Your assignment: Show every line of the data that contains the string "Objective".

Raw data:
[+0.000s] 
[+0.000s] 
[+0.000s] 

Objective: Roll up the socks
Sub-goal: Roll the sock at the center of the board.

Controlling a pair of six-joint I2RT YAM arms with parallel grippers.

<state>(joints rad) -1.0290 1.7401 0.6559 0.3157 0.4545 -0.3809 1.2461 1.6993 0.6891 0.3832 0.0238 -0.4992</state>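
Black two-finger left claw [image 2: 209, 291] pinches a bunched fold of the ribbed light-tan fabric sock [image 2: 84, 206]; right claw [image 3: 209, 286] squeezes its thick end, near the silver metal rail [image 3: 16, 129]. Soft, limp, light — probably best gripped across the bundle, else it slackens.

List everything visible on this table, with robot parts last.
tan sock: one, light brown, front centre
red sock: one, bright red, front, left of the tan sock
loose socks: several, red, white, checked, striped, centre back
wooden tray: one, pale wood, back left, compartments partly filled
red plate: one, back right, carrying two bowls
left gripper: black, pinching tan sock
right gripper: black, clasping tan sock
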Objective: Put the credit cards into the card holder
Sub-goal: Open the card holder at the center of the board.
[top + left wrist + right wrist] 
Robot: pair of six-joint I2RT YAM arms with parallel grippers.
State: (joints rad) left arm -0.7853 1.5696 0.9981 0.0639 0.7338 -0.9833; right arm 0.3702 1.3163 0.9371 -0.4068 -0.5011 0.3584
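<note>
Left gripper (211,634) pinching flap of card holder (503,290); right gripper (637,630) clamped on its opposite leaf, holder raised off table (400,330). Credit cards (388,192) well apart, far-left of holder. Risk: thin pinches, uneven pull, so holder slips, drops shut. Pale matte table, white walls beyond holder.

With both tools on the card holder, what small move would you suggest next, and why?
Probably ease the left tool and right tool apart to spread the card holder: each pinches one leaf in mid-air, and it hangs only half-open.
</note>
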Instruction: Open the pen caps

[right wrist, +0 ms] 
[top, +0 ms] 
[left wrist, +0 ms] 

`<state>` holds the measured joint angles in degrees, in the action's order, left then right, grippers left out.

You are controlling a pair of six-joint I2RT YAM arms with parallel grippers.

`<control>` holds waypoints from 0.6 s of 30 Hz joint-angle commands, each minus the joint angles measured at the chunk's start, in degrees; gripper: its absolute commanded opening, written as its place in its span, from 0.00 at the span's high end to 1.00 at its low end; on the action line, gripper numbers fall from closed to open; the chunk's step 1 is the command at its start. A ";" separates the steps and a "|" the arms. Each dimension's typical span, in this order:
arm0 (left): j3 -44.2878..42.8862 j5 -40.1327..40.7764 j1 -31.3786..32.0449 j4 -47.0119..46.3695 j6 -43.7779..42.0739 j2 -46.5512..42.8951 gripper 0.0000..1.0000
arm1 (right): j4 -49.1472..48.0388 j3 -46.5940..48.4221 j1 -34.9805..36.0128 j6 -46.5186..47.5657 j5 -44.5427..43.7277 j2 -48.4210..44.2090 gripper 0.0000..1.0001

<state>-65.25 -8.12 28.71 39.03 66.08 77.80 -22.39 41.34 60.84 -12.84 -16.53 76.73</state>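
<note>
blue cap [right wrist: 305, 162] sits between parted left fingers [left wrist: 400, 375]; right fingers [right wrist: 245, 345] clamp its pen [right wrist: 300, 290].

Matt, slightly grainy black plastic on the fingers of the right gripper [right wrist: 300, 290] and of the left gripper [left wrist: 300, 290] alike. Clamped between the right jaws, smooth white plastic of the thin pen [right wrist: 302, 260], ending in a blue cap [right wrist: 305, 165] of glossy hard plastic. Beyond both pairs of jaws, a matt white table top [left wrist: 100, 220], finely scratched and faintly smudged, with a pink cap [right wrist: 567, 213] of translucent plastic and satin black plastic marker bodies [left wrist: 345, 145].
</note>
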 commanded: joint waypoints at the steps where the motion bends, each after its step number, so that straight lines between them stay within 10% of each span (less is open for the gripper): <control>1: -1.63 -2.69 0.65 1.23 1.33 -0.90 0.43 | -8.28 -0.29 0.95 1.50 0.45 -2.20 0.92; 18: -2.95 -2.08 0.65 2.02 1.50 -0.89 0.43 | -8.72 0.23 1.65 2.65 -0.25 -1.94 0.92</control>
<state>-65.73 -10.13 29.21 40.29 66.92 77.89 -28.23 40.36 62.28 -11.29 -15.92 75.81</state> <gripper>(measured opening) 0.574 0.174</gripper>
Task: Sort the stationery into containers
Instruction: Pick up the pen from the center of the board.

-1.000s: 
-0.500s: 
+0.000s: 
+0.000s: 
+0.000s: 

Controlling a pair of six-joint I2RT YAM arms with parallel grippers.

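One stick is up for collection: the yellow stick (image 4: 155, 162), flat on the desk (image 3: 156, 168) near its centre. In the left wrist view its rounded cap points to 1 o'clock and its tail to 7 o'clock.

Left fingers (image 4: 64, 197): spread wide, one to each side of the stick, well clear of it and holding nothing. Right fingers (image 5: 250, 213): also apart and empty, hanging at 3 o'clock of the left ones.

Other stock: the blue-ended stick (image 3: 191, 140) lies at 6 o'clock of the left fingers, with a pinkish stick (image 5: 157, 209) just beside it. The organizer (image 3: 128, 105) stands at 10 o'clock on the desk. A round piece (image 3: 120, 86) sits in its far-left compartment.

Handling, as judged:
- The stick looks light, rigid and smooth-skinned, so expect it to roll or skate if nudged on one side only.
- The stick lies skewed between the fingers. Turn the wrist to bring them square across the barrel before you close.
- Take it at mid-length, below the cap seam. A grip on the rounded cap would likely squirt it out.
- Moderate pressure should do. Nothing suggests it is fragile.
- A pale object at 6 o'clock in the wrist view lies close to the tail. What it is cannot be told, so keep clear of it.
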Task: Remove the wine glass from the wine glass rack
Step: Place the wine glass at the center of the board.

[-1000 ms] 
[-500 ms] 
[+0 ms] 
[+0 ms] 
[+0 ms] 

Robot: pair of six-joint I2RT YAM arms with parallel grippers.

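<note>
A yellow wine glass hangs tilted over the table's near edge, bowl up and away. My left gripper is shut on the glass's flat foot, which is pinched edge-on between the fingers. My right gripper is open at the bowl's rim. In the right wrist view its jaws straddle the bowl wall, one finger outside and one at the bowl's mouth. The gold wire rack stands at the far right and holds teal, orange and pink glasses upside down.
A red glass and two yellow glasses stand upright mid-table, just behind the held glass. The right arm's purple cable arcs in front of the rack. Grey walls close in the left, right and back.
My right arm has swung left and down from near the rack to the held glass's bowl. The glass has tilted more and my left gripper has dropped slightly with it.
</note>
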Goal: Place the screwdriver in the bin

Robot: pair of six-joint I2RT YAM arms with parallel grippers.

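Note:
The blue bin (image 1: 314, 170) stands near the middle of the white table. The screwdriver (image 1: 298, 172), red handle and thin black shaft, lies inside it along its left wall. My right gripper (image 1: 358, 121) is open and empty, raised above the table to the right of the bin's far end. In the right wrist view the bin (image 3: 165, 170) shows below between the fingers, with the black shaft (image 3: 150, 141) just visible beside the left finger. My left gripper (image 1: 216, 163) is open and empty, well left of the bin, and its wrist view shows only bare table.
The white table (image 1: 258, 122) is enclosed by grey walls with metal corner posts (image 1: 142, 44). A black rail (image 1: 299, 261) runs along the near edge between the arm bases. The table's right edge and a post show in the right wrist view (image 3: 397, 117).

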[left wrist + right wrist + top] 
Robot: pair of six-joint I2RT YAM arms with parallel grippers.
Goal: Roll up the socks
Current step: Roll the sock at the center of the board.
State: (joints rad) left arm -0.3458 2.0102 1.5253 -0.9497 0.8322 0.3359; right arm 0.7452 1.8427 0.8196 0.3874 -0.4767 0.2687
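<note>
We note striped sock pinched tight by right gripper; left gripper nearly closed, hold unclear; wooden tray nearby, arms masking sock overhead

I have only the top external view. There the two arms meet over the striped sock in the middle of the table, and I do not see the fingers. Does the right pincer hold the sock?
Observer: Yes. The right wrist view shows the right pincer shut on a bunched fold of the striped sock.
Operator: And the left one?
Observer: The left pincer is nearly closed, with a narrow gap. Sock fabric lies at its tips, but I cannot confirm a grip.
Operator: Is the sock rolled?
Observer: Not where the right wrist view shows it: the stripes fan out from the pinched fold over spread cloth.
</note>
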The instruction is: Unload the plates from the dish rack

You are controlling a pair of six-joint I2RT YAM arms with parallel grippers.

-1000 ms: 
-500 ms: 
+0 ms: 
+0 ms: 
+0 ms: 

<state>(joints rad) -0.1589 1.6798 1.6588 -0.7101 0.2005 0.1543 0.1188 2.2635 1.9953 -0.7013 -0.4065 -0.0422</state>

Solution for this task:
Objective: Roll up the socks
Objective: Put the credit cards into the card holder

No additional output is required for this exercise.